Tigray, Ethiopia confirm participation in AU-brokered peace process

A Tigrayan woman who fled the conflict in Ethiopia prays at a church in a refugee camp in Sudan on November 29, 2020 (AP photo)

October 21, 2022 (NAIROBI) – The Tigray People’s Liberation Front (TPLF) confirmed on Friday they will send a negotiating team to take part in the African Union (AU)-led peace talks scheduled to start in South Africa next week.
“Our delegation will attend,” Kindeya Gebrehiwot, representative of Tigray External Affairs Office told AFP when asked if they would join the direct talks slated to start on Monday, October 24.
Today’s confirmation by Tigray authorities comes one day after the Ethiopian government on Thursday said that it would take part in the talks.
“AUC (African Union Commission) has informed us that the Peace Talks is set for 24 October 2022 to be held in South Africa” Redwan Hussein, national security adviser of Prime Minister Abiy Ahmed said in a tweet yesterday.
“We have reconfirmed our commitment to participate”.
“However, we are dismayed that some are bent on preempting the peace talks & spreading false allegations against the defensive measures” he added.
The AU has not yet made an official announcement on the planned talks, which will be mediated by a team of top African politicians.
Tigray’s confirmation comes ahead of a closed-door meeting of the United Nations Security Council on Friday to discuss the spiralling crisis in the Horn of Africa’s nation.
On Friday, the AU High Representative for the Horn of Africa, former Nigerian President Olusegun Obasanjo, who is leading the mediation efforts, briefed the African Union’s Peace and Security Council (PSC) “on the peace process for Ethiopia”.
This closed-door meeting of the PSC, the body in charge of conflicts and security issues within the pan-African organization, was the first since fighting resumed on 24 August ending the six-month-long truce committed by both warring parties.
Previous AU-led talks, convened in early October in South Africa, had fizzled out before they even began, over “logistical reasons”.
The adjournment raised serious questions about AU’s capability and credibility in the peace process.

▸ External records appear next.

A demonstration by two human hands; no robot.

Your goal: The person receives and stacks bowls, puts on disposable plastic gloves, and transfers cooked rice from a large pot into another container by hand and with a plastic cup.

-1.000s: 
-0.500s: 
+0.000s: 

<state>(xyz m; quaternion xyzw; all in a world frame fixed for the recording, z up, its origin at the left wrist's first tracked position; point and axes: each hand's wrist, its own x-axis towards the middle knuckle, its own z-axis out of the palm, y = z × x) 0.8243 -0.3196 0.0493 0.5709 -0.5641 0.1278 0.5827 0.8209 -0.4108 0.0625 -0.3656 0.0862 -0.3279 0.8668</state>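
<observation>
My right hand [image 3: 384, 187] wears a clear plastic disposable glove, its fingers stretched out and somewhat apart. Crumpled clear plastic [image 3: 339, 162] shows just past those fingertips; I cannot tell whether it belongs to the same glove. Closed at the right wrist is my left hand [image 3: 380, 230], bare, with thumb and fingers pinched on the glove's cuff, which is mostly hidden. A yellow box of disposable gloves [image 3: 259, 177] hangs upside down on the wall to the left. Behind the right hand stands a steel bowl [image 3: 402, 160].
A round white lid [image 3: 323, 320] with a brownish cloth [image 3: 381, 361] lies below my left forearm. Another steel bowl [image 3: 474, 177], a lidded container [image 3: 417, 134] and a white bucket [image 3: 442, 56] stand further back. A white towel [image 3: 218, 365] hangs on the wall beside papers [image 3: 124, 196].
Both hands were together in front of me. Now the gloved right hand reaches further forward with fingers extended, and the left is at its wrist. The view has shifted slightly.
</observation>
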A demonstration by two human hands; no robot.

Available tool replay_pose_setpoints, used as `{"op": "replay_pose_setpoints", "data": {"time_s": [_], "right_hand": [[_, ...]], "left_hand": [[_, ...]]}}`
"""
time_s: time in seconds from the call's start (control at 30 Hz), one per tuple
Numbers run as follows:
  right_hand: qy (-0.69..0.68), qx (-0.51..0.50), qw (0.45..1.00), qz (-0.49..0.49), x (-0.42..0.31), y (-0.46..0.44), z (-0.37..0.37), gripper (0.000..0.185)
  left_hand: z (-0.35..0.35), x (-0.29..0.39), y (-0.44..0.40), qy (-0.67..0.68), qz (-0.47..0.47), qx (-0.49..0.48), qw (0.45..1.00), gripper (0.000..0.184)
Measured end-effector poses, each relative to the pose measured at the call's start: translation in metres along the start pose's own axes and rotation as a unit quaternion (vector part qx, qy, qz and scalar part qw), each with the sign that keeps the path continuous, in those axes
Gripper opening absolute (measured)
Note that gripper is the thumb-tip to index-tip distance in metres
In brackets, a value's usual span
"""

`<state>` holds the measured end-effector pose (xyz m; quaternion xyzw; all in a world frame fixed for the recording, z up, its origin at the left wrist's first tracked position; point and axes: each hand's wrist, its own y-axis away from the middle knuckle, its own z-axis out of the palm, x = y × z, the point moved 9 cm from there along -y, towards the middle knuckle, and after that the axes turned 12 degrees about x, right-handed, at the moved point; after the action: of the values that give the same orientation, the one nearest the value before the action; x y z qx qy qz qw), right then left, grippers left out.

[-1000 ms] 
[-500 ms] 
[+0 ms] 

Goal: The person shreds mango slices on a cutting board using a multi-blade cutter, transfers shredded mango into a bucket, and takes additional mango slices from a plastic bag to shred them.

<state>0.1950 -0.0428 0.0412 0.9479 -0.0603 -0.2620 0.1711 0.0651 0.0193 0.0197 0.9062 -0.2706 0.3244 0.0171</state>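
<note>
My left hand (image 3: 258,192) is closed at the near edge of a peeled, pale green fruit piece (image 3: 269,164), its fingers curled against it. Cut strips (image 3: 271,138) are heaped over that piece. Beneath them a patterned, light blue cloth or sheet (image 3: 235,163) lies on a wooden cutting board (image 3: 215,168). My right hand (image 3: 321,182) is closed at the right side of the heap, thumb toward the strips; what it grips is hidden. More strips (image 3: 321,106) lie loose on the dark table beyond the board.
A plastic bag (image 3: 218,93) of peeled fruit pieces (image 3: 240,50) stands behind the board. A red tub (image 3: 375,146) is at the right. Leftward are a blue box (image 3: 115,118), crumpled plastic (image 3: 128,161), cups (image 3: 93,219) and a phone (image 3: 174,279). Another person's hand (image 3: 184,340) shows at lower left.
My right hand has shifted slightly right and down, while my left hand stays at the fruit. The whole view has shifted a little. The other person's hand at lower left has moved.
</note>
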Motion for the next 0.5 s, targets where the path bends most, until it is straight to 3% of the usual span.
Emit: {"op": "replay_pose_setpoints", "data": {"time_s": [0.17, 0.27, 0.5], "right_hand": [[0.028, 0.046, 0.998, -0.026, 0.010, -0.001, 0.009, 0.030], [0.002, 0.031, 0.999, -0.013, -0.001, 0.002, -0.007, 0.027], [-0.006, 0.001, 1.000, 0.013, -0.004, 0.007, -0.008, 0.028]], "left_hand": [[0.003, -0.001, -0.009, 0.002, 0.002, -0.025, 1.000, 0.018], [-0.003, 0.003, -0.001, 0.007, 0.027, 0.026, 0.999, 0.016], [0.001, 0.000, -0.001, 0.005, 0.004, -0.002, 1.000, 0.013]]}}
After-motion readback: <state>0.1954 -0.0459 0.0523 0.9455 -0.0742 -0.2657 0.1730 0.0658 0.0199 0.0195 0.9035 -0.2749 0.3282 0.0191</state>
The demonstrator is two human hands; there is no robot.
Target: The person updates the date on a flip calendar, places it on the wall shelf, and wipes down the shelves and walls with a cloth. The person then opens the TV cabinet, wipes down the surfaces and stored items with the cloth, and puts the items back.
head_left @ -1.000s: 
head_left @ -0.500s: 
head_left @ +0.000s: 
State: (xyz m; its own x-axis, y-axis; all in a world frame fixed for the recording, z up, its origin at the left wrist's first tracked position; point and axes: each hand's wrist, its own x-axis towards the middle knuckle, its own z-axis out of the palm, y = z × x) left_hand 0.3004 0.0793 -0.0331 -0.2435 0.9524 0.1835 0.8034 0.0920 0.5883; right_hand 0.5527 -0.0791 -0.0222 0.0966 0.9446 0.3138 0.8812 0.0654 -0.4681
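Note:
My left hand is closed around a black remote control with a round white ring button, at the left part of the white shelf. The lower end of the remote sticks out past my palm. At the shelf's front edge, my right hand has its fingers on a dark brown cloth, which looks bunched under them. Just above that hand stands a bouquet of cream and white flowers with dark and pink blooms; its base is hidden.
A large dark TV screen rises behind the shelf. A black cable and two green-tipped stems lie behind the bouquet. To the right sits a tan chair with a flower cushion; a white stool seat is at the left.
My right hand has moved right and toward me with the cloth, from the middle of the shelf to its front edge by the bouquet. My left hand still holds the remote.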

The Ethiopian federal government of Prime Minister Abiy Ahmed has been at war with the rebel authorities in Tigray since November 2020.
The Tigray conflict has killed tens of thousands and uprooted millions from their homes.
Meanwhile, U.S. State Department spokesperson Ned Price said the UNSC and AU meetings “demonstrate the international community’s great concern about the situation” and the need for violence to stop.
Speaking to reporters on Thursday, Ned Price also renewed calls for a resumption of humanitarian aid to Tigray, and the withdrawal of Eritrean troops from Ethiopia.